Tourism of Liaoning
Tourist destinations in Liaoning include:
The Mukden Palace was the palace of the Qing Dynasty emperors before they conquered the rest of China and moved their capital to Beijing. Though not as large nor as famous as its counterpart (the Forbidden City) in Beijing, the Mukden palace is significant for its representation of palace architecture at the time, and has recently been included on the UNESCO World Heritage Site as an extension of the Imperial Palace site in Beijing.
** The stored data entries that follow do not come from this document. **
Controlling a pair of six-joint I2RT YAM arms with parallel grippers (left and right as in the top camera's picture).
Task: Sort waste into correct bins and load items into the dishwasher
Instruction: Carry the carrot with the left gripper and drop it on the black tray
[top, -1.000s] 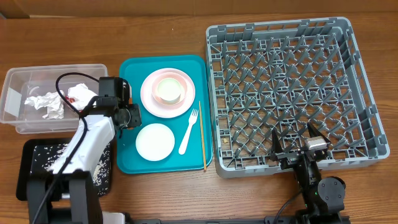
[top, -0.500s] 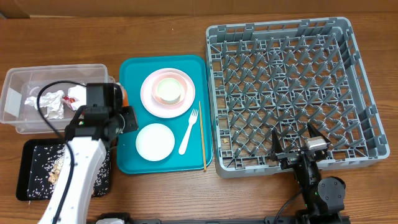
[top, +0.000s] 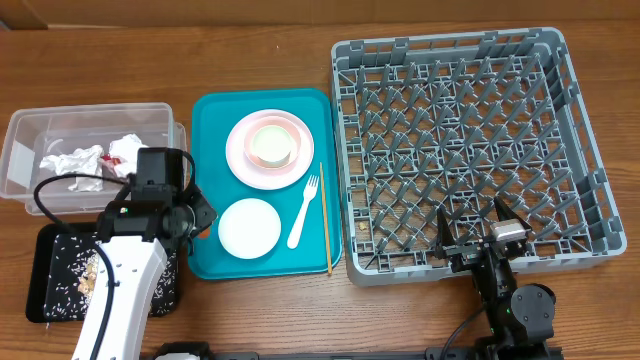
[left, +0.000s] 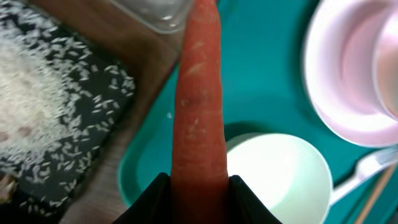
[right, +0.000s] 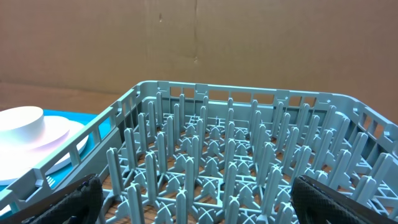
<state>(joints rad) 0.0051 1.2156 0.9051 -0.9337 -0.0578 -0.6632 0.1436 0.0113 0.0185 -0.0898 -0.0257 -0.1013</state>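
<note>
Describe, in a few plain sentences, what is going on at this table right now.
The left gripper holds a carrot stick above the left edge of the teal tray, beside the black tray scattered with rice. The right gripper sits open and idle at the near edge of the dish rack, which has no dishes in it yet. The plate, white bowl, fork and chopstick wait on the teal tray.

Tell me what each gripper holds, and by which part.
Left gripper pinches the orange carrot stick at its thicker end; right gripper is open, holding nothing.
</note>
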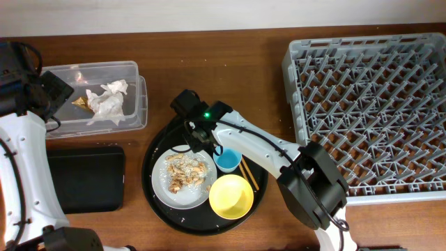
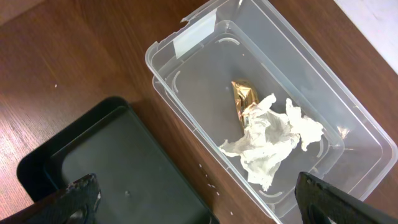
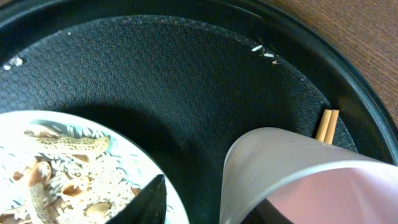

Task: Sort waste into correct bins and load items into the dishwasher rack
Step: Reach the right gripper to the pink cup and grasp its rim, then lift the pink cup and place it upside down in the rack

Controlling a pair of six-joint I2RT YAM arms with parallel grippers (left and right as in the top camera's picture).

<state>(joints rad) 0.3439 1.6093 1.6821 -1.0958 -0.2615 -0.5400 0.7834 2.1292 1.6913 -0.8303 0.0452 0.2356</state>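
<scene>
overhead view: the clear rectangular plastic tub [image 1: 132,70] held a crumpled white tissue [image 1: 108,103] and a small shiny gold-brown wrapper [image 2: 244,99]. beside it lay the shallow black rectangular tray [image 1: 83,178]. on the large round textured black tray [image 3: 186,81], a grey-white round plate [image 1: 162,189] carried beige crumbly food scraps [image 1: 187,172], near a small blue cup [image 1: 227,160] and a smooth yellow bowl [image 1: 231,196]. the left gripper [image 2: 199,202] was spread wide. the right gripper [image 1: 198,136] showed one finger just beside the small pink cup [image 3: 298,180]; if it pinched, i could not tell.

Soft, even light across my feeds.
The pink cup [image 3: 283,171] blurs up close; faint glare rides the clear tub [image 2: 155,62] rim.
</scene>
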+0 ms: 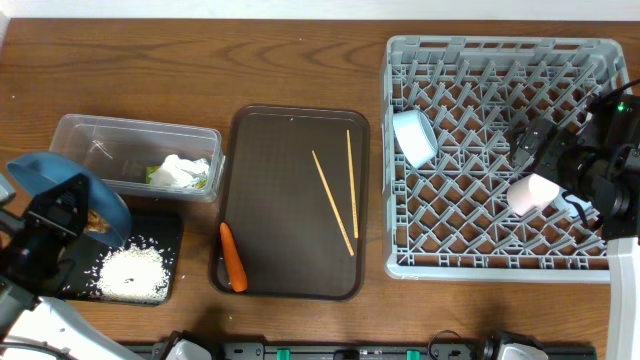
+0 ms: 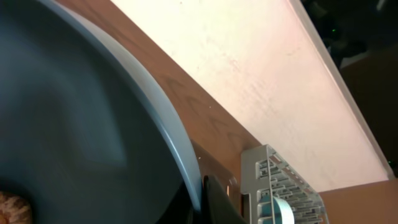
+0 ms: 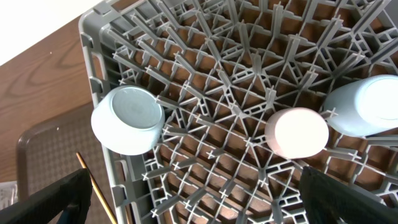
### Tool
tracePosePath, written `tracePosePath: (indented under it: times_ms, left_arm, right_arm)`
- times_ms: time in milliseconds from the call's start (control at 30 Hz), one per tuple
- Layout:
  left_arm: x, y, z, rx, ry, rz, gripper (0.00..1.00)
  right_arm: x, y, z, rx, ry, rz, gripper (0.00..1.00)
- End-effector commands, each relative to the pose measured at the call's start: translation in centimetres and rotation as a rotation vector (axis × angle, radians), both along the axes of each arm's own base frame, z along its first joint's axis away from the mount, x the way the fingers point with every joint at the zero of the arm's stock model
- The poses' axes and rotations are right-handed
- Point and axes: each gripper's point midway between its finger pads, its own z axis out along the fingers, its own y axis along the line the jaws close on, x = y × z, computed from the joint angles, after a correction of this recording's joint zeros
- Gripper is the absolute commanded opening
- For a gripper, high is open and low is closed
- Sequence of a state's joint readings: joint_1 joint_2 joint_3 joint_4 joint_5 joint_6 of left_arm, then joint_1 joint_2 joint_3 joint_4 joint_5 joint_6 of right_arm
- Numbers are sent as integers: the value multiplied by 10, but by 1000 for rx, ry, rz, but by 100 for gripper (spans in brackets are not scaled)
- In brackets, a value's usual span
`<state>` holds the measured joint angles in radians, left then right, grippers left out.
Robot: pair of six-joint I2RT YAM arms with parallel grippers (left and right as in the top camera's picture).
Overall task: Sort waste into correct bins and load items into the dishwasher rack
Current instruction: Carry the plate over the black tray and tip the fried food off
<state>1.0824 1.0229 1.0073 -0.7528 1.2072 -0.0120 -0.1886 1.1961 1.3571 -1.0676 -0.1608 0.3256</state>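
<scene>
While gripping the rim of the large round blue plate (image 1: 70,180) with the left tool (image 1: 62,208), holds it tilted up over the left end of the black tray (image 1: 172,228) at the near left of the desk (image 1: 200,60). Carries a small brownish food scrap (image 2: 12,208) low on the plate's sloping face. Has a heap of loose white rice grains (image 1: 133,270) lying in the tray, near and right of the plate. Just beyond the tray, has the crumpled wrapper (image 1: 180,172) lying at the right end of the clear tub (image 1: 100,135).

Further right, on the brown serving tray (image 1: 285,200): small orange carrot (image 1: 233,257) at the near left corner; 2 thin wooden chopsticks (image 1: 332,203) loose toward the far right, apart at their far ends and closing toward each other at the near ends.

At the right of the desk, in the dishwasher rack (image 1: 500,268): pale bowl (image 1: 413,137) tipped on its side by the left wall, toward the far edge; small pink cup (image 3: 297,132) and small light blue cup (image 3: 367,106) side by side on the lattice toward the near right. Hovers with the right tool (image 3: 196,186) over the rack, fingers (image 3: 50,196) spread wide, gripping nothing, clear of the pink cup just beyond them.
</scene>
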Motion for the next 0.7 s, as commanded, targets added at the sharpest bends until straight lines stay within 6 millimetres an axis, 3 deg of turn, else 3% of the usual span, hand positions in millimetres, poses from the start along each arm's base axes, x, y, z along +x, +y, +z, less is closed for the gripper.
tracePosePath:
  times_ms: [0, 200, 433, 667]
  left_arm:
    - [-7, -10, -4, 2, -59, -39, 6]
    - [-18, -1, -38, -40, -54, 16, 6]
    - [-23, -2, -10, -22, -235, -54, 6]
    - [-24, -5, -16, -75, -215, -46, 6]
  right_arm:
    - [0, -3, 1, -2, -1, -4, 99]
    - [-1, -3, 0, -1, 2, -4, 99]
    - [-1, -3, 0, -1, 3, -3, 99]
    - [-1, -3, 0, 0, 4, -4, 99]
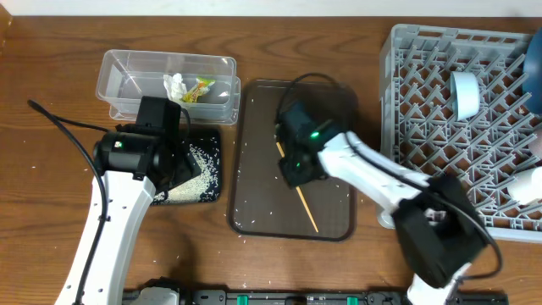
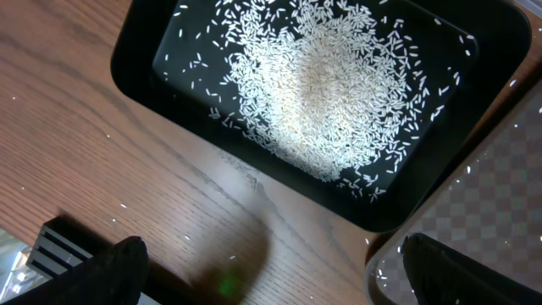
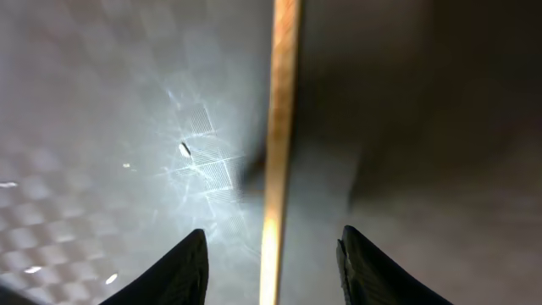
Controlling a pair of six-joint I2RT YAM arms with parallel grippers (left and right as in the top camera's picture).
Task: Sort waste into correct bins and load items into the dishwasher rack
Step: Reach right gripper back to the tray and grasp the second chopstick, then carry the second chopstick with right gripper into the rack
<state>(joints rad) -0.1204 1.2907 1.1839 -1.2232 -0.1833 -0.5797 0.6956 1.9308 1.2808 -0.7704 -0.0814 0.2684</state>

In addition, three imperial tombs dating from the Qing Dynasty are located in Liaoning. These tomb sites have been grouped with other Ming and Qing Dynasties tombs (such as the Ming Dynasty Tombs in Beijing, and the Ming Xiaoling Mausoleum in Nanjing) as a combined UNESCO World Heritage Site.
Wunu Mountain City, a Goguryeo site found in Huanren Manchu Autonomous County, is part of a combined UNESCO World Heritage Site that also includes sites in Ji’an, Jilin.
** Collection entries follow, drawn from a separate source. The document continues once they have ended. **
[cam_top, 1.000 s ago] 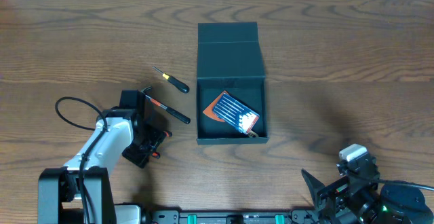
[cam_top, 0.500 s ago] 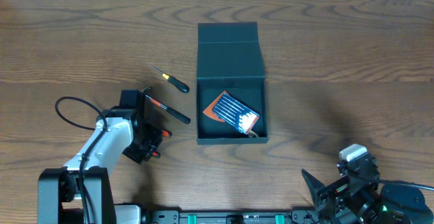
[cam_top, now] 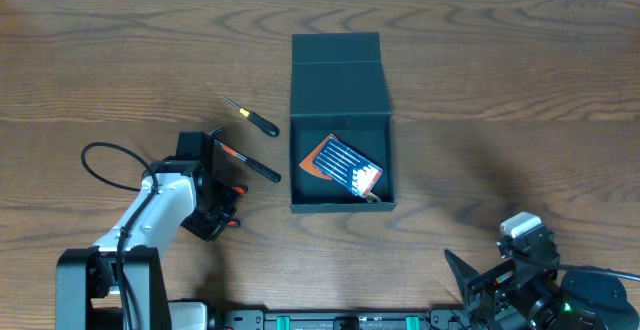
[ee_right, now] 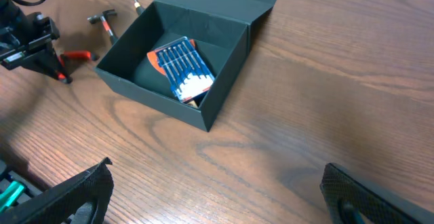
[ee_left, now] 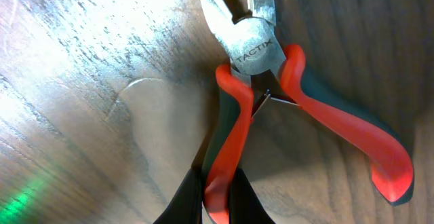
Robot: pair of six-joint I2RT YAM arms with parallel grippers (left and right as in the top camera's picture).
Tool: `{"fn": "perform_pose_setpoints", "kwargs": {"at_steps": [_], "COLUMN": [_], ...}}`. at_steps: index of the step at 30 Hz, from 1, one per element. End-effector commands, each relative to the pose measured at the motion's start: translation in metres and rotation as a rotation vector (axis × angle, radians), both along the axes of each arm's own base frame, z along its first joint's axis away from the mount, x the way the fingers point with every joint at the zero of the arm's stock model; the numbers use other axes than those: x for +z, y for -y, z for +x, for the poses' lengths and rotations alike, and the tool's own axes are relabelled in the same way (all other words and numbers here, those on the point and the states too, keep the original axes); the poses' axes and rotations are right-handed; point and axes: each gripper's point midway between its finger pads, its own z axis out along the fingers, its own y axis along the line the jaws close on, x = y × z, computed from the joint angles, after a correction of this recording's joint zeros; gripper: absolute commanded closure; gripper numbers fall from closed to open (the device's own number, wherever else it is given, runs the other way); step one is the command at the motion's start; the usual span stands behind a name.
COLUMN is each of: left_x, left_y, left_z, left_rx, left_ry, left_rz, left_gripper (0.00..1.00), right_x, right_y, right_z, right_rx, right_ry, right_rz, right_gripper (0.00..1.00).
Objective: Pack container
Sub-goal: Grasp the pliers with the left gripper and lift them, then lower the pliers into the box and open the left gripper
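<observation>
Left gripper (ee_left: 218,195) closes from a wide gap; its fingers (ee_left: 182,200) now pinch one red handle of the pliers (ee_left: 254,47), flat on the table (cam_top: 500,90). Right gripper (ee_right: 215,173) gapes wide, empty. Container (cam_top: 340,206) sits open mid-table, right of the pliers. Grasp looks set; lift probably next.

On table (cam_top: 520,80), centre: container (cam_top: 341,207), lid flap (cam_top: 337,70) lying open behind it, on side away from robot. Flat pack (cam_top: 343,167) lay inside container, skewed, toward right front corner. Three tools lay on table left of container. Screwdriver (cam_top: 252,117) was farthest back. Small hammer (cam_top: 250,163) was just before it, handle end near container's left wall. Pliers (ee_left: 268,95) were nearest robot, under left gripper (cam_top: 224,208), one handle between its fingers (ee_left: 182,200). Right gripper (ee_right: 217,166) sat well apart, before and right of container, at table's near edge.
</observation>
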Motion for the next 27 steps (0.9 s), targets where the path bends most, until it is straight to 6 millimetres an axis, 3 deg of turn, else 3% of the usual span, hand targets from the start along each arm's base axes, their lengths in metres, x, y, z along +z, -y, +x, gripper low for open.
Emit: {"fn": "perform_pose_setpoints", "kwargs": {"at_steps": [1,9,16,21,27], "left_x": [-0.003,0.026,0.091,0.134,0.166], "left_y": [0.001,0.003,0.015,0.044,0.111], "left_z": [0.009,0.038,0.063,0.077,0.095], "left_rx": [0.016,0.029,-0.012,-0.108,-0.283], "left_ry": [0.039,0.224,0.481,0.610,0.652], "left_rz": [-0.008,-0.022,-0.036,-0.072,-0.131], "left_gripper": [0.94,0.94,0.94,0.94,0.94], "right_x": [0.000,0.000,0.000,0.000,0.000], "right_y": [0.001,0.001,0.001,0.001,0.001], "right_z": [0.000,0.000,0.000,0.000,0.000], "right_rx": [-0.015,-0.015,-0.015,-0.015,-0.015], "right_ry": [-0.003,-0.003,-0.003,-0.003,-0.003], "right_rz": [0.011,0.011,0.011,0.011,0.011], "right_gripper": [0.01,0.01,0.01,0.01,0.01]}}
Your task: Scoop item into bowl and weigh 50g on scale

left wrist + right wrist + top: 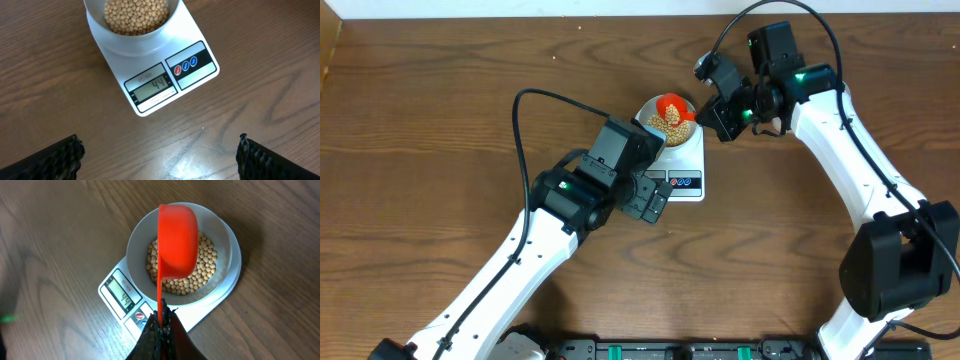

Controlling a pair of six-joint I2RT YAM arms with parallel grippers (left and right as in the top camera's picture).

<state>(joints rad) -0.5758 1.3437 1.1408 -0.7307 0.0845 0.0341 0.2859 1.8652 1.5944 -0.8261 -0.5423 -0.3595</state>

The city of Anshan boasts the Anshan Jade Buddha, the largest Buddha statue made of jade in the world.
Liaoyang, one of the oldest continuously-inhabited cities in northeast China, has a number of historical sites, including the White Pagoda (Baita) that dates to the Yuan Dynasty.
The port city of Dalian, located on the tip of the Liaodong Peninsula, is a tourist destination in its own right, with beaches, resorts, zoos, seafood, shopping, Russian- and Japanese-era architecture, and streetcars, a rare sight in China.
Dandong, on the border with North Korea, is a medium-sized city that offers a cross-river view of the North Korean city of Sinŭiju.
Bijia Mountain is a curious island which joins to the mainland at low tide by a land bridge.